Why Colour-Coded Dashboards Can Be Misleading
Dashboard colours create cognitive shortcuts:
- Green equals good
- Yellow equals concern
- Red equals problem
This is powerful from a UX perspective, but it can oversimplify complexity.
A mild deviation from an optimised range might be:
- completely normal
- expected based on training load
- within clinical normal
- insignificant
Yet the visual presentation can create unnecessary urgency.
Athletes often find themselves chasing green zones rather than training goals. This diverts attention from behaviours that drive real improvement such as sleep, nutrition and recovery.
When Optimised Ranges and Scores Can Be Helpful
Despite limitations, optimised ranges and health scores can help when used correctly.
Motivation
Some individuals find dashboards motivating and use them to stay consistent with training and nutrition habits.
Baseline tracking
Scores can help highlight major shifts in health if tracked over time.
Conversation starters
They can prompt useful discussions with clinicians.
Awareness
They help people notice trends that might otherwise be ignored.
The key is recognising that optimised ranges are tools, not diagnoses.

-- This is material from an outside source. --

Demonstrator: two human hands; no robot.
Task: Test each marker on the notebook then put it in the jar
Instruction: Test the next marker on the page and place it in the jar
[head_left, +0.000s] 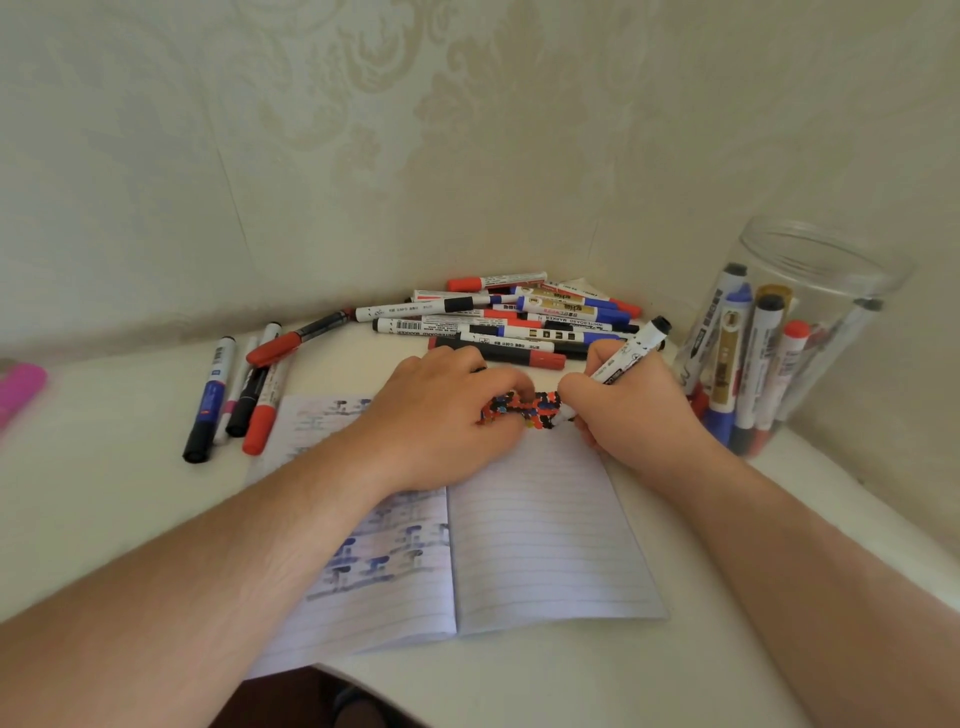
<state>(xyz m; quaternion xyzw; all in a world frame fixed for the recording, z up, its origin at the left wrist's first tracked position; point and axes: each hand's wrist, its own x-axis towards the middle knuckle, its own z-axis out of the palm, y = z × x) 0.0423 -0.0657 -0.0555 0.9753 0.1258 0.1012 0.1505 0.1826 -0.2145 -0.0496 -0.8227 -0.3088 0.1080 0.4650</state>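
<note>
While right hand (631, 410) grips white marker (631, 353), tip down on notebook (545, 530) top edge amid dense red, blue, black dots, left hand (441, 415) lies flat, fingers pressing page. Marker pile (509, 322) just beyond hands, against wall. Jar (795, 338) right, near table (104, 493) edge, markers standing inside. Loose markers (244, 389) left of notebook. Bare lined page toward near edge.
</note>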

How Athletes Should Use These Tools Safely
Focus on consistently validated biomarkers
Iron, B12, HbA1c, thyroid, lipids.
Judge results in the context of training
A single raised inflammation marker after a tough week is expected.
Use clinical reference ranges as the primary benchmark
Optimised ranges are supplementary.
Do not chase green zones for the sake of it
Focus on recovery, nutrition and programmed training.
Seek professional interpretation
A sports physician or dietitian provides essential context.
Internal RB100 Links
External Authoritative Sources
Final Summary
Optimised ranges and health scores look scientific but are not validated clinical standards. They can provide motivation and awareness, but they should not be treated as definitive indicators of health or performance. Athletes should rely on clinical ranges, context and professional interpretation. Deep testing is a tool, not a guarantee of improved health.